LangSearch makes the above steps easy and accessible. Let’s see how by building the QA application from scratch.

We will start by installing LangSearch.

pip install langsearch

Then create a folder quickstart to hold our QA application.

mkdir quickstart && cd quickstart

Crawling selected pages of the LangChain documentation#

LangSearch uses Scrapy under the hood for crawling web pages. Every LangSearch project starts by creating a scrapy project.

scrapy startproject langchain_qa

This will create a langchain_qa folder with the following content.

.
├── langchain_qa
│   ├── __init__.py
│   ├── items.py
│   ├── middlewares.py
│   ├── pipelines.py
│   ├── settings.py
│   └── spiders
│       └── __init__.py
└── scrapy.cfg

To crawl the LangChain website, we need to create a crawler. Create a file crawler.py inside the spiders folder, and put the following code in the file.

from langsearch.spiders import WebSpider

class Crawler(WebSpider):
    name = "langchain"

That’s our crawler.

We will control some important aspects of the crawling process in the settings.py file. So go over to that file and add the following code.

LANGSEARCH_WEB_SPIDER_START_URLS = ["https://python.langchain.com/docs/get_started/introduction"]
LANGSEARCH_WEB_SPIDER_LINK_EXTRACTOR_ALLOW = [
    "https://python\.langchain\.com/docs/get_started",
    "https://python\.langchain\.com/docs/modules",
    "https://python\.langchain\.com/docs/guides",
    "https://python\.langchain\.com/docs/ecosystem",
    "https://python\.langchain\.com/docs/additional_resources"
]
AUTOTHROTTLE_ENABLED = True

The above settings tells the crawler to start crawling from https://python.langchain.com/docs/get_started/introduction and only follow links that match the regular expressions in LANGSEARCH_WEBSPIDER_LINK_EXTRACTOR_ALLOW.

The AUTOTHROTTLE_ENABLED = True setting is a Scrapy setting that ensures that we don’t hit the website too hard.

Removing boilerplate, extracting text, splitting text and indexing#

LangSearch provides generic pipelines that orchestrate boilerplate removal, text extraction, text splitting and indexing for various mime types. Therefore, you only need a couple of lines of code in the settings.py file for all these steps.

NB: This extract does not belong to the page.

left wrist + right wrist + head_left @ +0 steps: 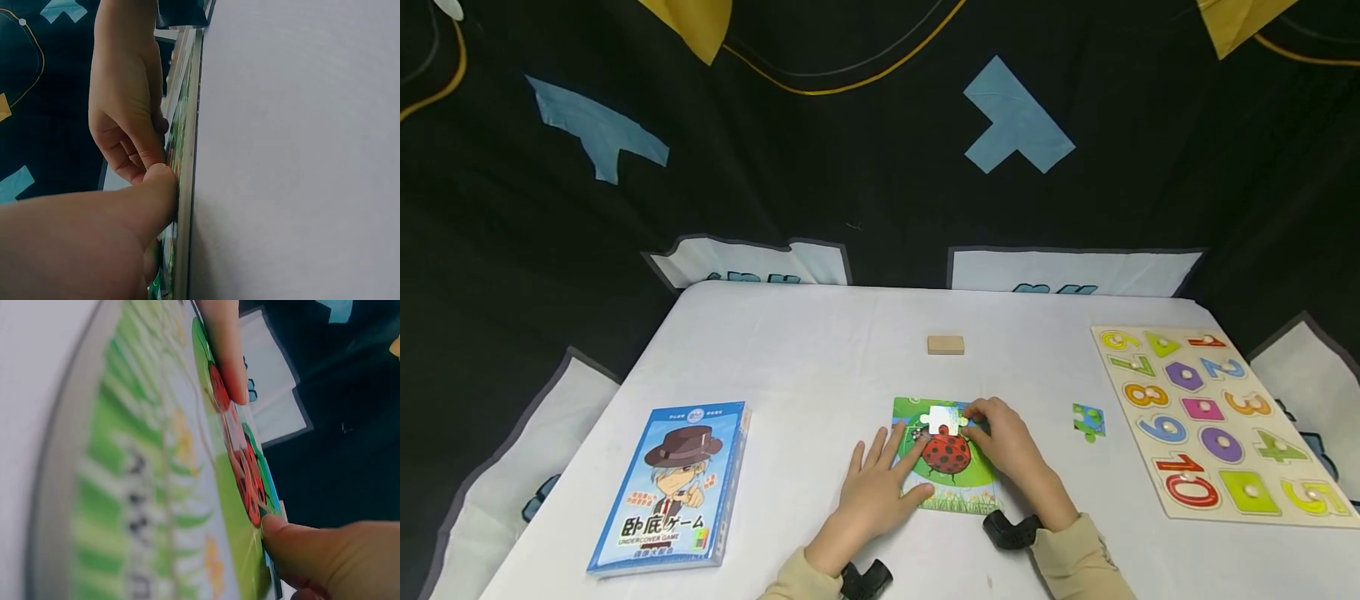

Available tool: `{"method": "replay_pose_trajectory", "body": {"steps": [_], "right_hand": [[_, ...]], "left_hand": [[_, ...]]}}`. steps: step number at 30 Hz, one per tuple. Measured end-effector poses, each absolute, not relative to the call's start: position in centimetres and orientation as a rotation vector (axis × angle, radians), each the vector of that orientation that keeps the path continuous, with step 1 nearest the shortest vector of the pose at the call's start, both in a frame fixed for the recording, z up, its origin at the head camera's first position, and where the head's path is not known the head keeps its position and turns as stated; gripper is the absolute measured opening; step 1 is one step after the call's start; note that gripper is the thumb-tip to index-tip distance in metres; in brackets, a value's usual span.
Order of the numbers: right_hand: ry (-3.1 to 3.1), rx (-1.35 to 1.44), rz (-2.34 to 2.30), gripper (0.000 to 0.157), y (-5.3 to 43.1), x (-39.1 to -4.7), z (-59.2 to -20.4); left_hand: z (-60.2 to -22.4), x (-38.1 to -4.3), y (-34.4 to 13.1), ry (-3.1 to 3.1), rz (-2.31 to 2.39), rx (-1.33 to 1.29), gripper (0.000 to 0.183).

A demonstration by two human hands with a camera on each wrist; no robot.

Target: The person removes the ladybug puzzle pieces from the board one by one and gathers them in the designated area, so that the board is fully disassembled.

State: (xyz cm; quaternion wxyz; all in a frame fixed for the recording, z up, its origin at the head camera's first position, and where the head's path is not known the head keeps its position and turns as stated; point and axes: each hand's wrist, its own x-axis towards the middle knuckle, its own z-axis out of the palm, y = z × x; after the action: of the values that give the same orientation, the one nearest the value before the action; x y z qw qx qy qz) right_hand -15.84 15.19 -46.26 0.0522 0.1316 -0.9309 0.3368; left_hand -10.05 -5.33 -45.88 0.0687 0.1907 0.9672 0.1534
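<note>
One spread left hand point(878, 493) rests on the ladybug puzzle point(946, 454); the right hand point(1006, 442) bends at its edge (whether pinching, I can't tell); best press straight down.

"What's nearest in the left wrist view?"

"The left hand point(94, 244), large at the lower left, its thumb angled across to the puzzle point(184, 250)."

"And the right hand point(128, 100)?"

"It comes down from the top, fingers bent, tips partly behind the left thumb. Whether the two touch, I can't tell. A black thing point(181, 14) sits beside its wrist."

"Does the puzzle's face show?"

"Barely; it's almost edge-on, a thin, mostly green strip beside a pale rim."

"The rest?"

"White table point(300, 150) on the right; on the left, dark cloth point(62, 137) with blue patches point(17, 184) and a yellow line point(44, 57)."
</note>
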Motion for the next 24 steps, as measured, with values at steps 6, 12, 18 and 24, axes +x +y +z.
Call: {"method": "replay_pose_trajectory", "body": {"steps": [6, 12, 18, 24], "right_hand": [[-2.805, 0.396, 0.93, 0.014, 15.2, -15.9, -46.1], [-2.803, 0.366, 1.001, 0.008, 16.3, -16.0, -45.8], [-2.87, 0.429, 1.078, 0.019, 16.3, -16.1, -45.9], [-2.877, 0.431, 1.114, 0.018, 15.8, -16.0, -45.9]], "left_hand": [[-45.9, -9.9, -5.4, 2.919, 0.464, 0.577, 0.063], [-45.9, -9.8, -5.6, 2.916, 0.469, 0.57, 0.064], [-46.1, -10.0, -5.7, 2.917, 0.47, 0.58, 0.064], [-46.2, -10.1, -5.4, 2.913, 0.476, 0.582, 0.064]]}}
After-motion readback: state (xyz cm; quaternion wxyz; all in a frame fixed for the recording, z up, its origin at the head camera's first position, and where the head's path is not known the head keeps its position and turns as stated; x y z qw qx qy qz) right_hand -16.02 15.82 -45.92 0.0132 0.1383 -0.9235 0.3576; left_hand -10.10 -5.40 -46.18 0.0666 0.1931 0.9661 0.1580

from langsearch.pipelines import assemble, DetectItemTypePipeline, GenericHTMLPipeline

ITEM_PIPELINES = {
    DetectItemTypePipeline: 100,
    **assemble(GenericHTMLPipeline)
}

Running the crawler#

To run the crawler, first download this docker compose file and place it in the quickstart folder. This docker compose file is responsible for running the Weaviate vector database. Start the Weaviate instance by using the following command (you need to have docker installed in your system).

docker compose up

Then start the crawl by going inside the Scrapy project i.e. the langchain_qa folder and issuing the following command

scrapy crawl langchain

Create a QA app#

Once the crawling has been done, you can immediately start using the index to answer questions.

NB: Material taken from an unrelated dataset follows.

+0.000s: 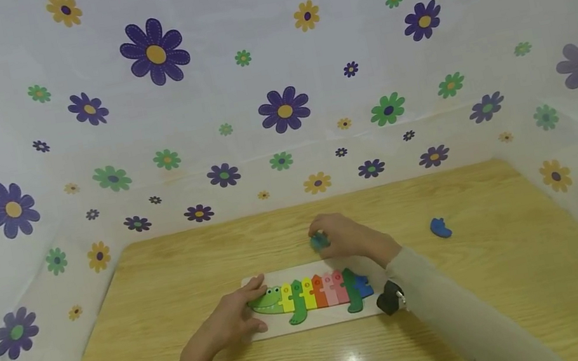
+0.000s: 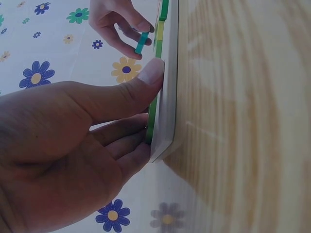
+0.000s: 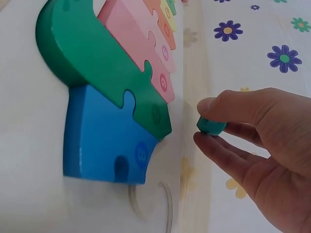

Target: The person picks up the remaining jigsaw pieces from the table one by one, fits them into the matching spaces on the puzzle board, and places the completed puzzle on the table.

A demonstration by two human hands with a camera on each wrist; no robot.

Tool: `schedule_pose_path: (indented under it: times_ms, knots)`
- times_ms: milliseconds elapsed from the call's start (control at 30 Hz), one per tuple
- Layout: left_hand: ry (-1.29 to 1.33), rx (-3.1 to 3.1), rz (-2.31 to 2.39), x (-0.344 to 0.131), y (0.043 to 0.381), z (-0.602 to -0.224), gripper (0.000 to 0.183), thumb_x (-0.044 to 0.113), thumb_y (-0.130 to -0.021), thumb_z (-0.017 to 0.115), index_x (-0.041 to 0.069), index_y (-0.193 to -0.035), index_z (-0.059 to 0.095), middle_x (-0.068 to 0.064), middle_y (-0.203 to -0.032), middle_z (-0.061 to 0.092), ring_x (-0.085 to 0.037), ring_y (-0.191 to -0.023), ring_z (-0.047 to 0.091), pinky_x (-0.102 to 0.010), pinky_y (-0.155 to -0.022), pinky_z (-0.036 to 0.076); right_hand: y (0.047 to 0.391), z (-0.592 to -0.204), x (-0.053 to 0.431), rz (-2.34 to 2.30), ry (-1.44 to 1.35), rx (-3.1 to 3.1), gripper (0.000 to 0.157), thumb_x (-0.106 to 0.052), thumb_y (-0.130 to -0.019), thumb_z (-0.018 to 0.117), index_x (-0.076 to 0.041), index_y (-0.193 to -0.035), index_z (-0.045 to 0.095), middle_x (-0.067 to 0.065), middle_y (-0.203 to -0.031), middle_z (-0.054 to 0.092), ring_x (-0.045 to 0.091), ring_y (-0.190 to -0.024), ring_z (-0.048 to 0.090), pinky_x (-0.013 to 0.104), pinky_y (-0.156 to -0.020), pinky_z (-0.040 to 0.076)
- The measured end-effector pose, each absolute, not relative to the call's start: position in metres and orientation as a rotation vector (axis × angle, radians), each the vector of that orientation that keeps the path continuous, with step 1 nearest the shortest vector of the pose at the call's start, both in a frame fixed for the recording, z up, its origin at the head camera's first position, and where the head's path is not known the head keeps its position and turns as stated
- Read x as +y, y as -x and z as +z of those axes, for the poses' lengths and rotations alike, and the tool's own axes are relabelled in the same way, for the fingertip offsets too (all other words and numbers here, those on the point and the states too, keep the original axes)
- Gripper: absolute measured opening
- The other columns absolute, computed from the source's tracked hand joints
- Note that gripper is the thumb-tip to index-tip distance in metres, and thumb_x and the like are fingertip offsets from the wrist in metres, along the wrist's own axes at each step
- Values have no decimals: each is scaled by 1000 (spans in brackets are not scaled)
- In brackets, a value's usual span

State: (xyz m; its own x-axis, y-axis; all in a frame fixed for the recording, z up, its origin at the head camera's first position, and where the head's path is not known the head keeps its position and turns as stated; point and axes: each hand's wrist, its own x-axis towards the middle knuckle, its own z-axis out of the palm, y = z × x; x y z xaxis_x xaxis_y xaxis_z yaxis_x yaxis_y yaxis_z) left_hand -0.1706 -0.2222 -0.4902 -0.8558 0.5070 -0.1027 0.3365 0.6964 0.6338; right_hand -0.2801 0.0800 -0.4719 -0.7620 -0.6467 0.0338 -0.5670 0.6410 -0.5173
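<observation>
A crocodile jigsaw of coloured pieces lies on a pale board (image 1: 275, 331) in front of me; its green head (image 1: 265, 303) is at the left and a blue piece (image 3: 104, 138) ends the row at the right. My left hand (image 1: 232, 316) rests at the board's left end, thumb on the near side and fingers by the head. My right hand (image 1: 342, 235) pinches a small teal puzzle piece (image 3: 212, 127) between thumb and fingers, above the table just beyond the board. That piece's full outline is hidden by the fingers.
A curved blue puzzle piece (image 1: 440, 228) lies alone on the wooden table (image 1: 192, 255), right of the board. White cloth with printed flowers (image 1: 285, 110) hangs behind the table and along both sides.
</observation>
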Motion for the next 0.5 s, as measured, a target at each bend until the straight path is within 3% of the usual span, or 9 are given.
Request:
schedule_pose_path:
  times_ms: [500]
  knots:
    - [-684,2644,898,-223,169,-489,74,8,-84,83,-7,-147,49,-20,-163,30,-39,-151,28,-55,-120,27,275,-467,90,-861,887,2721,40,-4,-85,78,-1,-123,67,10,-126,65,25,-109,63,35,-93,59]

First, make sure that your terminal knows your OpenAI API key.

export OPENAI_API_KEY="..."

Then simply import the QAChain class from LangSearch and start asking questions.

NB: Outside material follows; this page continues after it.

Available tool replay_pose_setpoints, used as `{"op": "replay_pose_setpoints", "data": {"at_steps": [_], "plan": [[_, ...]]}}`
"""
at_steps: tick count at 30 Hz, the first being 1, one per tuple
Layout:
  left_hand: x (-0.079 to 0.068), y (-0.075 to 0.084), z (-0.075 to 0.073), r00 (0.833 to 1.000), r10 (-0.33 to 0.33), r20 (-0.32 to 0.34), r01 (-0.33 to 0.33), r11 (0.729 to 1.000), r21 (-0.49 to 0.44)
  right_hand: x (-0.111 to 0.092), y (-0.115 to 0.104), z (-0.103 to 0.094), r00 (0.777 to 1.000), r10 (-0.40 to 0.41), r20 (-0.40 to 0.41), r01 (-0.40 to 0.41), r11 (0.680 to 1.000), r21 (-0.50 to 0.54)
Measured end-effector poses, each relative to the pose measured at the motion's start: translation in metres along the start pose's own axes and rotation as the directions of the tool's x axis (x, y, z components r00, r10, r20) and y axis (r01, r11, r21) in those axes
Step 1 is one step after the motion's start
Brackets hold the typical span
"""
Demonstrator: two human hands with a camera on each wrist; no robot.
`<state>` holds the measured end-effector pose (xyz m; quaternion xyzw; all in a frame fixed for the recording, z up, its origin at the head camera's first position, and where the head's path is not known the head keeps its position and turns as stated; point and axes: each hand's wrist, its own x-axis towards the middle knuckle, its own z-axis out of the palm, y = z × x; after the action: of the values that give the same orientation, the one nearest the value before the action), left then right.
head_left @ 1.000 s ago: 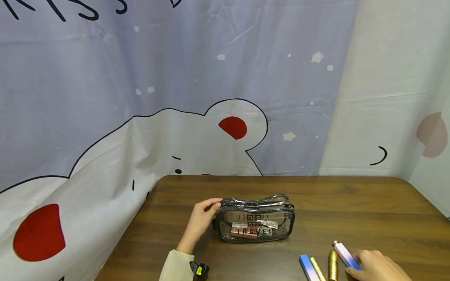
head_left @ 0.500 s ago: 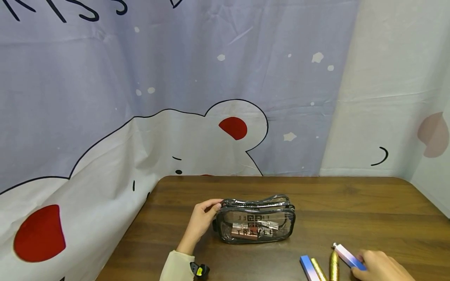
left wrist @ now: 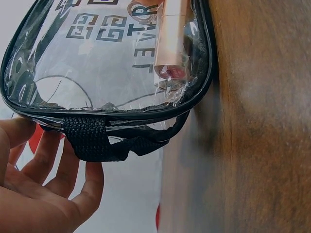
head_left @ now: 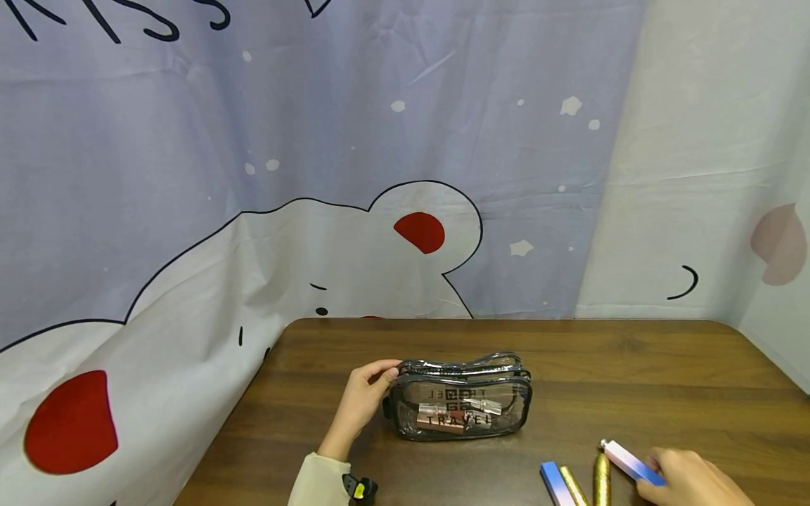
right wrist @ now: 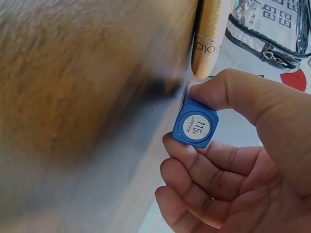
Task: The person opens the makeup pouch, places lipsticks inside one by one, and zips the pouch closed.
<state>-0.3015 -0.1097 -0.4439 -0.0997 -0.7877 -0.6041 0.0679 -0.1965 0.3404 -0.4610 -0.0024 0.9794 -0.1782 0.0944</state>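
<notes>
A clear cosmetic pouch with black trim and "TRAVEL" lettering stands on the wooden table. At its upper left corner my left hand pinches the edge between thumb and fingers. Inside the pouch lie a few lipsticks, one a rose-gold tube. My right hand pinches a square lipstick with a pink-to-blue case. The blue base of that lipstick carries a round "115# LIPSTICK" label in the right wrist view. Just left of it lies a gold glittery tube.
Another blue square case and a slim gold tube lie side by side near the front edge. A black fabric loop hangs from the pouch's end. Behind the table hangs a printed curtain.
My right hand and the lipstick it pinches have shifted slightly to the right. My left hand stays at the pouch's corner.
</notes>
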Motion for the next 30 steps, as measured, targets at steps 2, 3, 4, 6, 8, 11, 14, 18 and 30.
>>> {"op": "replay_pose_setpoints", "data": {"at_steps": [2, 3, 4, 6, 8, 11, 14, 18, 30], "plan": [[0.0, 0.0, 0.0, 1.0, 0.005, -0.001, -0.005, 1.0, -0.001, -0.001, 0.0, -0.001, 1.0, -0.012, -0.022, 0.011, 1.0, -0.01], [0.0, 0.0, 0.0, 1.0, 0.006, -0.002, -0.006, 1.0, -0.001, -0.002, -0.001, -0.002, 0.999, -0.019, -0.035, 0.019, 1.0, -0.017], [0.0, 0.0, 0.0, 1.0, 0.008, -0.003, -0.008, 1.0, 0.0, -0.002, -0.002, -0.003, 0.999, -0.026, -0.046, 0.025, 0.999, -0.022], [0.0, 0.0, 0.0, 1.0, 0.009, -0.004, -0.009, 1.0, 0.007, -0.004, -0.002, -0.005, 0.995, -0.057, -0.08, 0.054, 0.998, -0.041], [0.0, 0.0, 0.0, 1.0, 0.013, -0.006, -0.013, 1.0, 0.014, -0.004, -0.001, -0.007, 0.99, -0.088, -0.108, 0.082, 0.995, -0.061], [0.0, 0.0, 0.0, 1.0, 0.02, -0.007, -0.02, 1.0, 0.008, -0.004, 0.001, -0.009, 0.978, -0.141, -0.15, 0.129, 0.988, -0.087], [0.0, 0.0, 0.0, 1.0, 0.021, -0.008, -0.021, 1.0, -0.005, -0.004, 0.001, -0.013, 0.972, -0.167, -0.165, 0.152, 0.983, -0.098], [0.0, 0.0, 0.0, 1.0, 0.016, -0.006, -0.016, 1.0, -0.01, -0.005, -0.003, -0.02, 0.969, -0.177, -0.172, 0.162, 0.982, -0.097], [-0.001, 0.0, 0.0, 1.0, 0.021, 0.001, -0.021, 1.0, -0.012, -0.007, -0.019, -0.035, 0.931, -0.225, -0.286, 0.198, 0.973, -0.121]]}}
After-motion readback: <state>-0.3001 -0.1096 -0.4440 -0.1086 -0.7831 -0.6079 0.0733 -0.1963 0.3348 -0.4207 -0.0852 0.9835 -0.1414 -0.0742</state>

from langsearch.chains import QAChain

chain_output = QAChain({"question": "How can I install langchain?"})
print(chain_output["output_text"])

Here’s how you can create a Streamlit app to get a web interface. First, install streamlit.

pip install streamlit

Then put the code below in a file called webapp.py.

import streamlit as st

from langsearch.chains.qa import QAChain

st.title("QA Demo")
question = st.text_input("Ask any question about Langchain")
if len(question) != 0:
    chain_output = QAChain()({"question": question})
    answer = chain_output["output_text"]
    sources = set([doc.metadata["source"] for doc in chain_output["docs"]])
    st.markdown(answer)
    for index, source in enumerate(sources):
        st.markdown(f"[{index + 1}] [{source}]({source})")

Then bring up the web app by issuing the following command.

streamlit run webapp.py

Keep your QA app up-to-date#

Simply run the following command using chron or any other scheduler.

scrapy crawl langchain

This will only re-index (and compute embeddings) for pages that have changed since the last run.